Joséphine Durdent qu’on ne croit pas qu’al a fauté nonobstant qu’al est en correspondance avec le fil Oportun qu’est en service à Rouen et qui lui a envoyé un bonet en cado par la diligence.
Pas une ne sortit intacte de cette enquête scrupuleuse. Françoise interrogeait tout le monde, les voisins, les fournisseurs, l’instituteur, les sœurs de l’école et recueillait les moindres bruits.
Comme il n’est pas une fille dans l’univers sur qui les commères n’aient jasé, il ne se trouva pas dans le pays une seule jeune personne à l’abri d’une médisance.
Or Mme Husson voulait que la rosière de Gisors, comme la femme de César, ne fût même pas soupçonnée, et elle demeurait désolée, désespérée, devant le livre de cuisine de sa bonne.
On élargit alors le cercle des perquisitions jusqu’aux villages environnants; on ne trouva rien.
Le maire fut consulté. Ses protégées échouèrent. Celles du Dr Barbesol n’eurent pas plus de succès, malgré la précision de ses garanties scientifiques.

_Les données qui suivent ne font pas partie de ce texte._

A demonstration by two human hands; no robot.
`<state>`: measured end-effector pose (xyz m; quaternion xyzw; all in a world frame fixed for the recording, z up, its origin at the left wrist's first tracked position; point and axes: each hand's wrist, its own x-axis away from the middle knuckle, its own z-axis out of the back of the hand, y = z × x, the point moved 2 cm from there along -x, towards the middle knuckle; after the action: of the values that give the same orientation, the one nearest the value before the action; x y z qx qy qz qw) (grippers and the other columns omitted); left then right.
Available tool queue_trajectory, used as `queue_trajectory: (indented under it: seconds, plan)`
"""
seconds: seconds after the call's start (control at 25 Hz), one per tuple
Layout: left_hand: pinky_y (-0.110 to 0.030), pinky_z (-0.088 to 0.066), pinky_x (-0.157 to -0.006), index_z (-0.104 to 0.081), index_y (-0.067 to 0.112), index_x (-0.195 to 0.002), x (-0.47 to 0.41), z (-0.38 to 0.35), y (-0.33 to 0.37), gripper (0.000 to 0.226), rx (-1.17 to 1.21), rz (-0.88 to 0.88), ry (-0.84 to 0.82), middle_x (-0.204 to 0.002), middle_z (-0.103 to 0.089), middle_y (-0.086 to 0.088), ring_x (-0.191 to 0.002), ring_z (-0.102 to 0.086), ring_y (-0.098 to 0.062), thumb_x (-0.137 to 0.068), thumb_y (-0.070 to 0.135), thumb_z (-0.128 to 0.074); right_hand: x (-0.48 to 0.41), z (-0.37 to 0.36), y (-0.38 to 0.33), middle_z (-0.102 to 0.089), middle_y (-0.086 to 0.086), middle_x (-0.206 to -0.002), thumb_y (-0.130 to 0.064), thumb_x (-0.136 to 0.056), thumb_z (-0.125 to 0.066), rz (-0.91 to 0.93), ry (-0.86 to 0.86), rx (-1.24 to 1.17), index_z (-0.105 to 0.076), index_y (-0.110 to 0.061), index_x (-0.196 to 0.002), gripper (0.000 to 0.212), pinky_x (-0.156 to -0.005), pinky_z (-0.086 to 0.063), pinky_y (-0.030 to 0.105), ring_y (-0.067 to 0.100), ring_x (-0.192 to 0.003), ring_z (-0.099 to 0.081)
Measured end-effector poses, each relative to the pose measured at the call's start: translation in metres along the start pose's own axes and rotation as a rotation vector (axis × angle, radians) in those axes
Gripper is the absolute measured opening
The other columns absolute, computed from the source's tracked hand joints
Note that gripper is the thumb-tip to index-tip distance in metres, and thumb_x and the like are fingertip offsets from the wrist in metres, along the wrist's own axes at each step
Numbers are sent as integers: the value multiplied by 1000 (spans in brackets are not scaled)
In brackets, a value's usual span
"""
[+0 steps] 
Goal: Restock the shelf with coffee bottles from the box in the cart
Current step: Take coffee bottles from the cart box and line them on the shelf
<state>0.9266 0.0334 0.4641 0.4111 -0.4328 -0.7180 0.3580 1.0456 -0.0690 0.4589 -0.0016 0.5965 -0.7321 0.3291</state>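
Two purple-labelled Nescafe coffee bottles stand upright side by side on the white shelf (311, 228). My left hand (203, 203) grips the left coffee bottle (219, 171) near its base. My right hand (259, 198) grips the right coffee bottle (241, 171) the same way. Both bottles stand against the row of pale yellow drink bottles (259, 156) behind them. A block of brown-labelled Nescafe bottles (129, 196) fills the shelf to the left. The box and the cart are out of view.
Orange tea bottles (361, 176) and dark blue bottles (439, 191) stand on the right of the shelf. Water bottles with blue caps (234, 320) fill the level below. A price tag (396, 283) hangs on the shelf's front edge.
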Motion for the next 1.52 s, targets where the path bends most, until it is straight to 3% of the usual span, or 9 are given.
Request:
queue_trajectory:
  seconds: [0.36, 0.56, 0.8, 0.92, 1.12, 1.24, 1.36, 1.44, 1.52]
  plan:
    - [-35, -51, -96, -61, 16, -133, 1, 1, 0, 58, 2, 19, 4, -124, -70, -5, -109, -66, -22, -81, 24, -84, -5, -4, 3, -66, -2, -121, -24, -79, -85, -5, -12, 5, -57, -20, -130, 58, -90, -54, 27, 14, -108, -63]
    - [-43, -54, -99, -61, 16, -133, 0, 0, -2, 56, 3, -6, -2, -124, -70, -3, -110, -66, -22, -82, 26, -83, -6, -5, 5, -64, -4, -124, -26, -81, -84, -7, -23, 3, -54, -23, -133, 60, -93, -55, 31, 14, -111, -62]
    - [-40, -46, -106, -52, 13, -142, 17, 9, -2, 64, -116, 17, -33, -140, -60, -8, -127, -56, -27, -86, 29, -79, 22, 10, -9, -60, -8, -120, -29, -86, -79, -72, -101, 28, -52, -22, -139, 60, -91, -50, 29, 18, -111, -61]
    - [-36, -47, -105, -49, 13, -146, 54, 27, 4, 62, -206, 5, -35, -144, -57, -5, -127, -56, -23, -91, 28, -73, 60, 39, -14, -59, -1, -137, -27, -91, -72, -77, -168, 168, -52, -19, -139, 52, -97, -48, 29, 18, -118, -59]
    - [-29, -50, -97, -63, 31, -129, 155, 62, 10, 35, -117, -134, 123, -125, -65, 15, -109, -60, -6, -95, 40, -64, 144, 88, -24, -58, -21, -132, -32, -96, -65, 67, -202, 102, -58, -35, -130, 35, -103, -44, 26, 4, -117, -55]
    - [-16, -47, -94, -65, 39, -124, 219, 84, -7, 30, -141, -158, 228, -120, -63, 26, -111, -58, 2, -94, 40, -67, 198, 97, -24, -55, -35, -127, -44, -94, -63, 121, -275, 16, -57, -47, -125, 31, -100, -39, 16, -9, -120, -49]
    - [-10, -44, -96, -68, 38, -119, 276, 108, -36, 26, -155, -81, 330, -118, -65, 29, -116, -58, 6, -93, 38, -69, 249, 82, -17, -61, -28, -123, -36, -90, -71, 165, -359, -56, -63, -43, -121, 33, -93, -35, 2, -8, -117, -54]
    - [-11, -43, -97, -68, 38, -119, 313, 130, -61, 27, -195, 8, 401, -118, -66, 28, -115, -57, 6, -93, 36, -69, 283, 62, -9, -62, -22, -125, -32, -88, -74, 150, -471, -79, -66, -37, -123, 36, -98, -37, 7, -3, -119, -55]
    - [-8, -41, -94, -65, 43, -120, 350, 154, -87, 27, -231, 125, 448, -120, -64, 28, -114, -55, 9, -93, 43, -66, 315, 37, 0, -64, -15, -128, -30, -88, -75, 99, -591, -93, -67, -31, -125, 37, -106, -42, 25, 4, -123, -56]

Or, un matin, Françoise, qui rentrait d’une course, dit à sa maîtresse:
—Voyez-vous, madame, si vous voulez couronner quelqu’un, n’y a qu’Isidore dans la contrée.
Mme Husson resta rêveuse.
Elle le connaissait bien, Isidore, le fils de Virginie la fruitière. Sa chasteté proverbiale faisait la joie de Gisors depuis plusieurs années déjà, servait de thème plaisant aux conversations de la ville et d’amusement pour les filles qui s’égayaient à le taquiner. Agé de vingt ans passés, grand, gauche, lent et craintif, il aidait sa mère dans son commerce et passait ses jours à éplucher des fruits ou des légumes, assis sur une chaise devant la porte.